== Information shown

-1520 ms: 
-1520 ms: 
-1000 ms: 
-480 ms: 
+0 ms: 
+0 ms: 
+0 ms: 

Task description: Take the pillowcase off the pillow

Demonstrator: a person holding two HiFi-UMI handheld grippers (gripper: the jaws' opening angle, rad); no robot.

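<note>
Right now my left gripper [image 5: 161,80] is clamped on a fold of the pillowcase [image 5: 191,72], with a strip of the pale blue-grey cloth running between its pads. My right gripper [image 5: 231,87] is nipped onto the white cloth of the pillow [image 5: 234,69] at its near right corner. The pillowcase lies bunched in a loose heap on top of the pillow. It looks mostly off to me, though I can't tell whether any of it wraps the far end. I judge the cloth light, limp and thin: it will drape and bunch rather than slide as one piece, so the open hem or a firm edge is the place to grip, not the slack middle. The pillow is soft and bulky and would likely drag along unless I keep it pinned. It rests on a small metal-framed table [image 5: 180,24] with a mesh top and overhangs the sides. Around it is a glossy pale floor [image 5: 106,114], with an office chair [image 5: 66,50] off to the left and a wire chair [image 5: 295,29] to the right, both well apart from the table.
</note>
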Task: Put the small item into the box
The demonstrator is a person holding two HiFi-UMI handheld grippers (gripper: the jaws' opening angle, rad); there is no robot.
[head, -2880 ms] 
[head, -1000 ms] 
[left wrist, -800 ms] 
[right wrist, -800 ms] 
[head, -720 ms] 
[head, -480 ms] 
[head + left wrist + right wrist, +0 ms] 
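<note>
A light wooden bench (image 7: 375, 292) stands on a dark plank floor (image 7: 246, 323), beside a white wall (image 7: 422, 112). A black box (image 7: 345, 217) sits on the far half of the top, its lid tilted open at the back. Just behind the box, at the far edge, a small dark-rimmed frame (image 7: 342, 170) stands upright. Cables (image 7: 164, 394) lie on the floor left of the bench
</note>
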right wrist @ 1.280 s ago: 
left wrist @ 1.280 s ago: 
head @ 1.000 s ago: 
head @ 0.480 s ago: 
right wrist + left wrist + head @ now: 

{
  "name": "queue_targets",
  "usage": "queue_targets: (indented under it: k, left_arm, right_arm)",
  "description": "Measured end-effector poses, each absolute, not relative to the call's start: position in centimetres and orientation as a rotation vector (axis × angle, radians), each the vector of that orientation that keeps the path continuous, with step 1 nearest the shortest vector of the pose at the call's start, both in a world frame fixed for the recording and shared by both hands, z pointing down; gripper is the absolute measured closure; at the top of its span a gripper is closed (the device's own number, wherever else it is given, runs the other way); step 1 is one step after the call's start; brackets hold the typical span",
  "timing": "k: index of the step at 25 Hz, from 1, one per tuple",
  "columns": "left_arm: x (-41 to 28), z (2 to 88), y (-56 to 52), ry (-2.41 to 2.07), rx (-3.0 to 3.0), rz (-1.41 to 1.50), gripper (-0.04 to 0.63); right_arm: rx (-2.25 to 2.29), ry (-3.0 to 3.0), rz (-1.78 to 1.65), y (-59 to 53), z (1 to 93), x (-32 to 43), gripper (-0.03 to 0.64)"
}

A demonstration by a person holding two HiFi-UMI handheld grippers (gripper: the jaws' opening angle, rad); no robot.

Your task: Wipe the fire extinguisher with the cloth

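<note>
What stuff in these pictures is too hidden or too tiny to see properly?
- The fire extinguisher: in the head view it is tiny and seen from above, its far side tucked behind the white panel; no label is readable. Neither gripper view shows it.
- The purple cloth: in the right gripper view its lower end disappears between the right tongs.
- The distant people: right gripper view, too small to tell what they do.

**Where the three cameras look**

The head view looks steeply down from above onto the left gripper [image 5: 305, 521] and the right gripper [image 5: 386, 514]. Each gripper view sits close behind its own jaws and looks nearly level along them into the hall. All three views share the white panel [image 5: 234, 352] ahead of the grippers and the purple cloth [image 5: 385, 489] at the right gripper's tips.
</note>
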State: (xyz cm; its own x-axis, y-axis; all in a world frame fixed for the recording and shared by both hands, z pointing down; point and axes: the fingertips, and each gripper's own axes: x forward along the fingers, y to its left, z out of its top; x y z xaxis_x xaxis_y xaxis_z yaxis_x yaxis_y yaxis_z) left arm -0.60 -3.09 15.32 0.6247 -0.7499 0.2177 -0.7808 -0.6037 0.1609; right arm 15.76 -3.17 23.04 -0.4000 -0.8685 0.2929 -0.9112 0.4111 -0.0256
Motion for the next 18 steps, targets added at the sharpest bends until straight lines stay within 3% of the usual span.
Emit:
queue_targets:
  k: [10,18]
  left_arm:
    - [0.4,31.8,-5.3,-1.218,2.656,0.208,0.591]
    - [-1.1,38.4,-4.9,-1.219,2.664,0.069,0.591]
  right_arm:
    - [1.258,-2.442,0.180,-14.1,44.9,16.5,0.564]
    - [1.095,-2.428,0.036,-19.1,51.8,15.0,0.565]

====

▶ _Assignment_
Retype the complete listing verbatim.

▶ _Response to this task_
-1520 ms: 
-1520 ms: 
-1000 ms: 
-480 ms: 
+0 ms: 
+0 ms: 
+0 ms: 

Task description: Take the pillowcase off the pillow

Demonstrator: a person holding two HiFi-UMI handheld grippers (gripper: the jaws' opening angle, rad); no robot.

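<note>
Right now my left gripper [image 5: 161,80] is clamped on a fold of the pillowcase [image 5: 191,72], with a strip of the pale blue-grey cloth running between its pads. My right gripper [image 5: 231,87] is nipped onto the white cloth of the pillow [image 5: 234,69] at its near right corner. The pillowcase lies bunched in a loose heap on top of the pillow. It looks mostly off to me, though I can't tell whether any of it wraps the far end. I judge the cloth light, limp and thin: it will drape and bunch rather than slide as one piece, so the open hem or a firm edge is the place to grip, not the slack middle. The pillow is soft and bulky and would likely drag along unless I keep it pinned. It rests on a small metal-framed table [image 5: 180,24] with a mesh top and overhangs the sides. Around it is a glossy pale floor [image 5: 106,114], with an office chair [image 5: 66,50] off to the left and a wire chair [image 5: 295,29] to the right, both well apart from the table.
</note>
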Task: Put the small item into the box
The demonstrator is a person holding two HiFi-UMI handheld grippers (gripper: the jaws' opening angle, rad); there is no robot.
[head, -2880 ms] 
[head, -1000 ms] 
[left wrist, -800 ms] 
[right wrist, -800 ms] 
[head, -720 ms] 
[head, -480 ms] 
[head + left wrist + right wrist, +0 ms] 
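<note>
A light wooden bench (image 7: 375, 292) stands on a dark plank floor (image 7: 246, 323), beside a white wall (image 7: 422, 112). A black box (image 7: 345, 217) sits on the far half of the top, its lid tilted open at the back. Just behind the box, at the far edge, a small dark-rimmed frame (image 7: 342, 170) stands upright. Cables (image 7: 164, 394) lie on the floor left of the bench
</note>
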right wrist @ 1.280 s ago: 
left wrist @ 1.280 s ago: 
head @ 1.000 s ago: 
head @ 0.480 s ago: 
right wrist + left wrist + head @ now: 

{
  "name": "queue_targets",
  "usage": "queue_targets: (indented under it: k, left_arm, right_arm)",
  "description": "Measured end-effector poses, each absolute, not relative to the call's start: position in centimetres and orientation as a rotation vector (axis × angle, radians), each the vector of that orientation that keeps the path continuous, with step 1 nearest the shortest vector of the pose at the call's start, both in a world frame fixed for the recording and shared by both hands, z pointing down; gripper is the absolute measured closure; at the top of its span a gripper is closed (the device's own number, wherever else it is given, runs the other way); step 1 is one step after the call's start; brackets hold the typical span",
  "timing": "k: index of the step at 25 Hz, from 1, one per tuple",
  "columns": "left_arm: x (-41 to 28), z (2 to 88), y (-56 to 52), ry (-2.41 to 2.07), rx (-3.0 to 3.0), rz (-1.41 to 1.50), gripper (-0.04 to 0.63); right_arm: rx (-2.25 to 2.29), ry (-3.0 to 3.0), rz (-1.78 to 1.65), y (-59 to 53), z (1 to 93), x (-32 to 43), gripper (-0.03 to 0.64)"
}

A demonstration by a person holding two HiFi-UMI handheld grippers (gripper: the jaws' opening angle, rad); no robot.

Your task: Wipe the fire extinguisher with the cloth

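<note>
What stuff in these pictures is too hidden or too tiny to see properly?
- The fire extinguisher: in the head view it is tiny and seen from above, its far side tucked behind the white panel; no label is readable. Neither gripper view shows it.
- The purple cloth: in the right gripper view its lower end disappears between the right tongs.
- The distant people: right gripper view, too small to tell what they do.

**Where the three cameras look**

The head view looks steeply down from above onto the left gripper [image 5: 305, 521] and the right gripper [image 5: 386, 514]. Each gripper view sits close behind its own jaws and looks nearly level along them into the hall. All three views share the white panel [image 5: 234, 352] ahead of the grippers and the purple cloth [image 5: 385, 489] at the right gripper's tips.
</note>
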State: (xyz cm; its own x-axis, y-axis; all in a world frame fixed for the recording and shared by both hands, z pointing down; point and axes: the fingertips, and each gripper's own axes: x forward along the fingers, y to its left, z out of its top; x y z xaxis_x xaxis_y xaxis_z yaxis_x yaxis_y yaxis_z) left arm -0.60 -3.09 15.32 0.6247 -0.7499 0.2177 -0.7808 -0.6037 0.1609; right arm 15.76 -3.17 23.04 -0.4000 -0.8685 0.2929 -0.9112 0.4111 -0.0256
Motion for the next 18 steps, targets added at the sharpest bends until straight lines stay within 3% of the usual span.
Emit:
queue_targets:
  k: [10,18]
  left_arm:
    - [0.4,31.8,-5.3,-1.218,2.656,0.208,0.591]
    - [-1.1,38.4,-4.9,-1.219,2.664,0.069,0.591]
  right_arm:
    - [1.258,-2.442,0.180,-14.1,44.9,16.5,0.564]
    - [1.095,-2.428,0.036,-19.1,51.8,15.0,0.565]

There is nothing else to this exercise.